Armistice of Erzincan
- Signed: 18 December 1917; 108 years ago (5 December O.S.)
- Location: Erzincan
- Condition: Ratification
- Parties: Ottoman Empire Transcaucasian Commissariat

Full text
- Armistice of Erzincan at Wikisource

= Armistice of Erzincan =

Temporary Treaty during World War I

The Armistice of Erzincan (also spelled Erzindzhan or Erzinjan) was an agreement to suspend hostilities during World War I signed by the Ottoman Empire and Transcaucasian Commissariat in Erzincan on 18 December 1917 (5 December O.S.). The armistice brought temporary peace to the Caucasian and Persian Fronts until 12 February, when the fighting was resumed.

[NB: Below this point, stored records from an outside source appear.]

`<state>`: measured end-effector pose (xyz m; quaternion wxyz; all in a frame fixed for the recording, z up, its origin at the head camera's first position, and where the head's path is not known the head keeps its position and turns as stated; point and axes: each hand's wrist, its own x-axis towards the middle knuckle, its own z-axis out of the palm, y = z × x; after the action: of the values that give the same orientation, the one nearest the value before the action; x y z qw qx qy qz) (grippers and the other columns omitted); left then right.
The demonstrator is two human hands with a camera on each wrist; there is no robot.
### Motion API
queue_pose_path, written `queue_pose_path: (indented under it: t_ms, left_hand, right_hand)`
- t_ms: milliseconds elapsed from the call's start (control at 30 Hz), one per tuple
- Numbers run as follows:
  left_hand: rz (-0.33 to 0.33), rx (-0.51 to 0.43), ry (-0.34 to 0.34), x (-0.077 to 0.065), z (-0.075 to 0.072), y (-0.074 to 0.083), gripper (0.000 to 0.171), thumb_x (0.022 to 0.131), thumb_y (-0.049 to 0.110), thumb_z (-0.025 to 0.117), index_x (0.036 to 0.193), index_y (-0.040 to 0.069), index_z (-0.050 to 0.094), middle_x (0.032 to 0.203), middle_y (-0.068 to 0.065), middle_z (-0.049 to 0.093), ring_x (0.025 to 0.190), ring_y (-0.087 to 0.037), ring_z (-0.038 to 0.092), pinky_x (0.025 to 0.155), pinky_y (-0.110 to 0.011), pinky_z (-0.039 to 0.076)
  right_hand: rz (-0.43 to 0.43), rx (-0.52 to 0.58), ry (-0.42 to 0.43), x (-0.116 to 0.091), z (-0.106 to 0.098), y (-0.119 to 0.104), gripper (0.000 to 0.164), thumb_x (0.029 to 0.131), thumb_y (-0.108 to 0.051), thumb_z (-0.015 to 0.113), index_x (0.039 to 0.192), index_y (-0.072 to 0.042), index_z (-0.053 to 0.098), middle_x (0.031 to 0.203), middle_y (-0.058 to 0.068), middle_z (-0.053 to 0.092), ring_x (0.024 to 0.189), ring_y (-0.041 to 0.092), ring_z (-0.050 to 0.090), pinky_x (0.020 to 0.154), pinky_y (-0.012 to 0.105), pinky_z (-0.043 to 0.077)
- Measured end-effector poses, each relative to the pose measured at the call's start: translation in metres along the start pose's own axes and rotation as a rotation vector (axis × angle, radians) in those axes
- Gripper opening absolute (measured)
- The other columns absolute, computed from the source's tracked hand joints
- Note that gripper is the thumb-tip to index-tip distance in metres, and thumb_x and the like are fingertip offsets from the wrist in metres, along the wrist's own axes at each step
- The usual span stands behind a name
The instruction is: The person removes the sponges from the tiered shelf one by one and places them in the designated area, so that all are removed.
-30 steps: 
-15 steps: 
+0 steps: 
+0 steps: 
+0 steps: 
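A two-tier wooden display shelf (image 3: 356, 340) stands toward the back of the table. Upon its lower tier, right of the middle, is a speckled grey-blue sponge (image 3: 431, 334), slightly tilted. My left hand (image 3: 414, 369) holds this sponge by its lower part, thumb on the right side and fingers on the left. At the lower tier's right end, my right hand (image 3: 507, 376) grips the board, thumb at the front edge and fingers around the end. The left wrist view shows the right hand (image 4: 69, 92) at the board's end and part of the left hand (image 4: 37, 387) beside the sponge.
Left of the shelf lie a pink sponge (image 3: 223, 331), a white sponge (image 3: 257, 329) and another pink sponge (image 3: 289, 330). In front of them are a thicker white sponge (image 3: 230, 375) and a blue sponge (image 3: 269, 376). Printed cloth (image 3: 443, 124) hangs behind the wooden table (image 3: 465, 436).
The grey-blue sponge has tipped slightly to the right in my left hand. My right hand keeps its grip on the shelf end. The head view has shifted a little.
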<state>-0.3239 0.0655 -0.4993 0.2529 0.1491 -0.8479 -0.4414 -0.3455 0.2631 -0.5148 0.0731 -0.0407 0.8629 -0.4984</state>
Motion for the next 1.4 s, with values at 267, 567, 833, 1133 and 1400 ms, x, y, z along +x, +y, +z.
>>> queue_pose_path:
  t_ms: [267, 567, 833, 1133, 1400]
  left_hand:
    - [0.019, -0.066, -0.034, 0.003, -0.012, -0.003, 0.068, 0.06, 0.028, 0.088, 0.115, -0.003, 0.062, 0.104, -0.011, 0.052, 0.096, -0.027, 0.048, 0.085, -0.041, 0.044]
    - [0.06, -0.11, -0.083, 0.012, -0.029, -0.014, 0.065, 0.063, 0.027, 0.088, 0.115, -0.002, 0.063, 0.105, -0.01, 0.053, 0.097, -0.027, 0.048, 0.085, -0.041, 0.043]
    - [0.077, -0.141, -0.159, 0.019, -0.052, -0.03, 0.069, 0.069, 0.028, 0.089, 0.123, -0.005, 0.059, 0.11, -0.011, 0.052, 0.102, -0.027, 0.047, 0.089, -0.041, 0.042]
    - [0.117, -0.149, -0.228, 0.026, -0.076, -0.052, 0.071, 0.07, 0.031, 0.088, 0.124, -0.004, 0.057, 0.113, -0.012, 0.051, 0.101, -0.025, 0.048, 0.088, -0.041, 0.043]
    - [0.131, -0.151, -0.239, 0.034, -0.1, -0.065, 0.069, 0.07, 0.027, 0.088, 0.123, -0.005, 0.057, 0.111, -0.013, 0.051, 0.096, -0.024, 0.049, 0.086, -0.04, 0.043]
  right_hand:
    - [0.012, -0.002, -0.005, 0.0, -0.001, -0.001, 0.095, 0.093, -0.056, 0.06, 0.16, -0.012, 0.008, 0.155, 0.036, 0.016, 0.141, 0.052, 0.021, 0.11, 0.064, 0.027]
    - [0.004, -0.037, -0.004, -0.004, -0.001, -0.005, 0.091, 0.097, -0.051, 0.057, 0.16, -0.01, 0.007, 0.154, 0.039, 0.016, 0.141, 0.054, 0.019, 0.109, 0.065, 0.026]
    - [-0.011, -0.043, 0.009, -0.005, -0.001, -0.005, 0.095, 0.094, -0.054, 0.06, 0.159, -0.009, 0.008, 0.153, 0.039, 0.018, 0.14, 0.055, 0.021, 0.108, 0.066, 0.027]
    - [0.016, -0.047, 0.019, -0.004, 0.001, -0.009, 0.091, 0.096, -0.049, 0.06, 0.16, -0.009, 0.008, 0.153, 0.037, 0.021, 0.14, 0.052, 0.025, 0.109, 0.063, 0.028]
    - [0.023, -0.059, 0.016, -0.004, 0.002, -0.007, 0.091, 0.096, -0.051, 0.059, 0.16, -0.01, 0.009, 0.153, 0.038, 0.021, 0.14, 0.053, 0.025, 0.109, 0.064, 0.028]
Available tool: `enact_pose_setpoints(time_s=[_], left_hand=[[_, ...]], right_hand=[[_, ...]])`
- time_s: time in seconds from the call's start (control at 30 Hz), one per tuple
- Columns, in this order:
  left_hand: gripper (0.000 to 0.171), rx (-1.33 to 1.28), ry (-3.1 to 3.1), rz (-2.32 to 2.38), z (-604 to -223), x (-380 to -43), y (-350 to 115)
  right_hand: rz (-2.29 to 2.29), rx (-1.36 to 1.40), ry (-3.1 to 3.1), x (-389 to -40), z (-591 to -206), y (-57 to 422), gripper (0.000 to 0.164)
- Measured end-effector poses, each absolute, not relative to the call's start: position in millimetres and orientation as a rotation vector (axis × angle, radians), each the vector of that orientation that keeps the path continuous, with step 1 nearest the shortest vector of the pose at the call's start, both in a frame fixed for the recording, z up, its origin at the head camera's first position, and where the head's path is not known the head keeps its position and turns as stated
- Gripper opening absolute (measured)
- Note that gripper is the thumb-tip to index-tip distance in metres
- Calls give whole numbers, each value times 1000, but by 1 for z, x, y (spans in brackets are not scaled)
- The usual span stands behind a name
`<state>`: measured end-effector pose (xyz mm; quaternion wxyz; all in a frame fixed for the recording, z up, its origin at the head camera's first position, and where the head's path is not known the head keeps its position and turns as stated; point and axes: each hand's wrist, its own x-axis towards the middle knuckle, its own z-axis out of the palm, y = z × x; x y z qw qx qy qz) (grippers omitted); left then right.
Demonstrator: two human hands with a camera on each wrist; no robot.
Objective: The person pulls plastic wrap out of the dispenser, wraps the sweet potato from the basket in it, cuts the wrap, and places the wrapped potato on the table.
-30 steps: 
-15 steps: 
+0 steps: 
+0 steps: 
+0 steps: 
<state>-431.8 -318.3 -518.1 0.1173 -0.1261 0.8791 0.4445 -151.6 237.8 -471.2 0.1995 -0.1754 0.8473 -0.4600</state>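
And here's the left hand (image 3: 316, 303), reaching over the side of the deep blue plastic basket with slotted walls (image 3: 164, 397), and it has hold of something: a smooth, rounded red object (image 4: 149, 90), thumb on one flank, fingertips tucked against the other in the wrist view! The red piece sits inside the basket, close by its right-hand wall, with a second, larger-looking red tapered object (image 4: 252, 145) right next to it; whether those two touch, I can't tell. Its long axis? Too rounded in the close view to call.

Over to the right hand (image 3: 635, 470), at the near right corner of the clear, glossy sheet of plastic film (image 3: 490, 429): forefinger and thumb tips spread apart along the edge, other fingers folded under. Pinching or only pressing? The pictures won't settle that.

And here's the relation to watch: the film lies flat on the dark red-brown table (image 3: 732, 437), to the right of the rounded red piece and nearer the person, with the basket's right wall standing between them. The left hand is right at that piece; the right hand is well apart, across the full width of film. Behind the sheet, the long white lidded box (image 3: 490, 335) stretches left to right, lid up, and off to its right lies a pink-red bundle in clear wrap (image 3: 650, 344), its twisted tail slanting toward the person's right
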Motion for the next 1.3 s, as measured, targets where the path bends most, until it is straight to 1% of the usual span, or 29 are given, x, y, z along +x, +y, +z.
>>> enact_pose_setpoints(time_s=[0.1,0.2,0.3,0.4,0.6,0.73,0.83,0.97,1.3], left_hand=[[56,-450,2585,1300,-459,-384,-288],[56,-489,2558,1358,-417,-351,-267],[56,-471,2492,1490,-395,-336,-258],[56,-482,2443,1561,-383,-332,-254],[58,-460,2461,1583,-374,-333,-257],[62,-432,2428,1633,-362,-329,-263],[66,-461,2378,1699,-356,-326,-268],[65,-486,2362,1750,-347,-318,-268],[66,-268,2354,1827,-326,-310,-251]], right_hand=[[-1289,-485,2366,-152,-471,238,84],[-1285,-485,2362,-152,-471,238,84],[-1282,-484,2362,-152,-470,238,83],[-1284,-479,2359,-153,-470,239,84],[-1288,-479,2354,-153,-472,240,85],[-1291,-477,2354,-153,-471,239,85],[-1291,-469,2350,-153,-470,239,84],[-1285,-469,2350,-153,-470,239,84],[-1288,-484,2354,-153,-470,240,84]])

The status of the Transcaucasian Commissariat was unclear at the time: the Ottomans regarded it as an independent entity, a legal successor of the Russian Empire, while the Commissariat still considered itself a part of the Russian Republic. The Ottoman Empire was already party to the Brest-Litovsk armistice with Russia (15 December) that covered the Caucasian and Persian Fronts. After receiving a ceasefire proposal from Vehib Pasha, commander of the Ottoman Third Army, the Commissariat authorised the commander of the Russian Caucasus Front, General Przhevalski, to negotiate an armistice with his Ottoman opposite. The result was the Erzincan Armistice, after which the Russian troops began to withdraw, leaving the Transcaucasian Commissariat completely undefended.

A supplement to the armistice was signed on the same day, demarcating the line of occupation between the two sides. On 24 February the Brest-Litovsk armistice was broken by Germany and became of no effect. Both armistices were superseded by the Treaty of Brest-Litovsk with Russia, signed on 3 March 1918, and the Treaty of Batum with the successor states of the Transcaucasian Commissariat, signed 4 June.